9 FAM 41.61 N9.2-1 B-2 Visa for Visitor Who Will Engage in a Short Course of Study
a. Aliens whose principal purpose of travel (see 9 FAM 41.31 N6.1) is tourism, but
who plan to engage also in a short course of study (less than 18 hours per
week) are properly classified for B-2 visas. You must determine whether the
content of the course qualifies as a short course of study. If the student plans
to spend a week or more of full-time study (more than 18 hours per week),
and/or earns academic credit or completion of an academic program of study in
the United States, then an F-1 or M-1 visa is required. You should annotate the
visa as follows: "STUDY INCIDENTAL TO VISIT; Form I-20, Certificate of
Eligibility for Nonimmigrant (F-1) Student Status-for Academic and Language
Students NOT REQUIRED." (See 9 FAM 41.31 N13.6.)

b. An alien enrolling in such a school may be classified B-2 if the purpose of
attendance is recreational or avocational.
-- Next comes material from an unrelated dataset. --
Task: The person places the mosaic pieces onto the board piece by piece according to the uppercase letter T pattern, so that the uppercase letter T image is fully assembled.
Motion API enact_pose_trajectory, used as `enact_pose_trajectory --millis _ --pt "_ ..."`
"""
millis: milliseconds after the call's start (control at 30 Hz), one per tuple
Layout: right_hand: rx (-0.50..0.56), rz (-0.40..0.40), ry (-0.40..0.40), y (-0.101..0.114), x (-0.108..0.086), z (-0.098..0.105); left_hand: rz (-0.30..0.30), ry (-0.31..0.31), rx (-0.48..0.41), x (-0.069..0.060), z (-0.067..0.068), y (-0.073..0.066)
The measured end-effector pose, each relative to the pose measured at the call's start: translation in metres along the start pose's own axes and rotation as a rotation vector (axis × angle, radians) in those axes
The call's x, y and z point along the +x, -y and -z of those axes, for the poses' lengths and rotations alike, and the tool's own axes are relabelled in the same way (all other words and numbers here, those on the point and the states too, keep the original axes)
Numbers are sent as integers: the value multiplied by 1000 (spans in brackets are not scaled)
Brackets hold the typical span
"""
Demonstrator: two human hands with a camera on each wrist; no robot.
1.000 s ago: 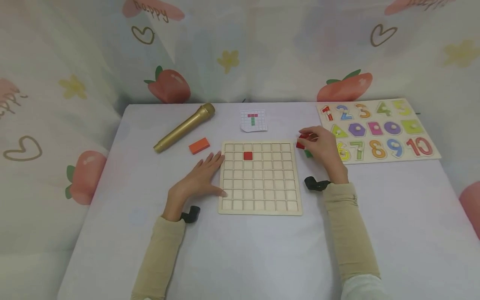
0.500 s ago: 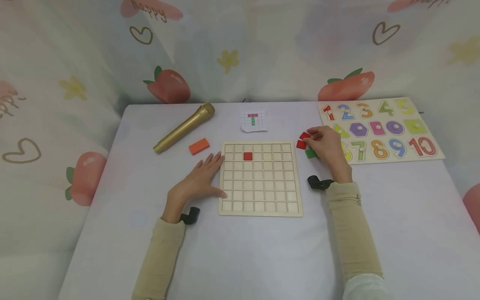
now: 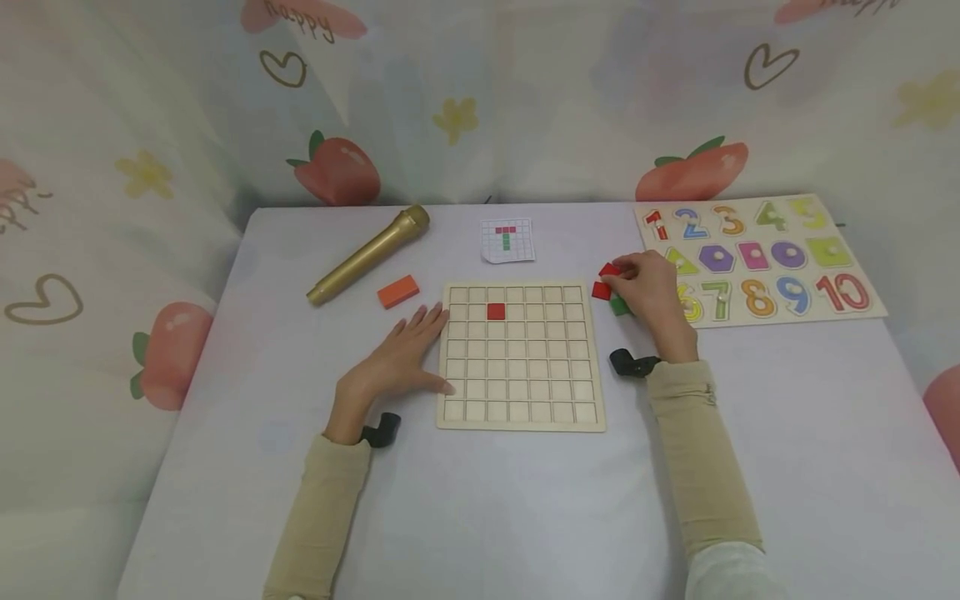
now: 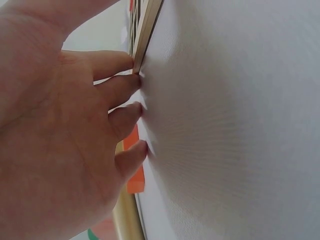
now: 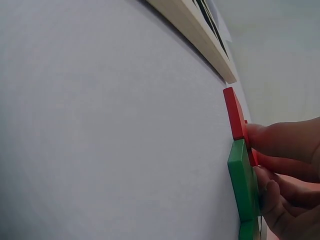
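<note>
My left hand (image 3: 397, 358) lies with fingers spread along the left edge of a wooden grid board (image 3: 522, 421); its thumb and fingertips touch the rim. In the left wrist view, the fingers (image 4: 125, 90) reach the board's edge and the table. One red square tile (image 3: 496, 312) sits in the board's second row. Right of the board, my right hand (image 3: 651, 287) has thumb and fingers curled at a small group of tiles, pinching a red tile (image 3: 608, 270). Another red tile (image 3: 602, 290) lies just in front. Green tiles (image 5: 242, 182) lie beside them, partly under the hand.
A gold microphone (image 3: 367, 257) and an orange block (image 3: 398, 292) lie left of the board. Behind it is a pattern card (image 3: 507, 242) with a red and green T. A number-and-shape puzzle board (image 3: 761, 262) stands close to my right hand. A printed cloth hangs behind the table.
My right hand has shifted slightly right and back again, baring more of the red and green tiles. The left hand keeps its place at the board.
</note>
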State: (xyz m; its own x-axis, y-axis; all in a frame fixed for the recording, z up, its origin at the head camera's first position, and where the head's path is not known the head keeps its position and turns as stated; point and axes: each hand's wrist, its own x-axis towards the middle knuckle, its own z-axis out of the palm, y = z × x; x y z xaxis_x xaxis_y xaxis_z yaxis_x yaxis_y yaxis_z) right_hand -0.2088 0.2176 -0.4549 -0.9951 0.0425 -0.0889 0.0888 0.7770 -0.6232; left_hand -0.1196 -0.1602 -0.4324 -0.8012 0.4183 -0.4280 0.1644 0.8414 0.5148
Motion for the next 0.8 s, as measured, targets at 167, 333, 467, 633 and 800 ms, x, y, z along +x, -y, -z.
enact_pose_trajectory --millis 167,333,467,633,800 --pt "-12 15 -8 0 0 -1 5 -1 7 0 0 -1" --pt "-20 33 -19 0 -2 0 3 -4 19 1 -1 0" --pt "-1 53 -19 0 -4 2 -9 -6 26 4 -2 2" --pt "34 119 -20 -1 -5 6 -13 -7 20 6 -4 5" --pt "54 136 35 2 -5 6 -18 -3 22 5 -4 7"
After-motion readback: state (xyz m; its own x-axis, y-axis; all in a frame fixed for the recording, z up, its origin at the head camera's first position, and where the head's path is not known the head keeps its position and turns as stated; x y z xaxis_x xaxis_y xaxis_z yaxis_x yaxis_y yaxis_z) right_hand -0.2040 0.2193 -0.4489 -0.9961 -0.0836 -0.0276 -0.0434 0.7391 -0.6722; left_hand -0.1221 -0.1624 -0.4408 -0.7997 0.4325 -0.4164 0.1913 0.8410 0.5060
When the nature of a school's
program is difficult to determine, you should request from DHS
([email address in original PDF]) the proper classification of the program and whether
approval of Form I-20, Certificate of Eligibility for Nonimmigrant (F-1) Student
Status - for Academic and Language Students, will be more appropriate. (See
9 FAM 41.31 N14.8.)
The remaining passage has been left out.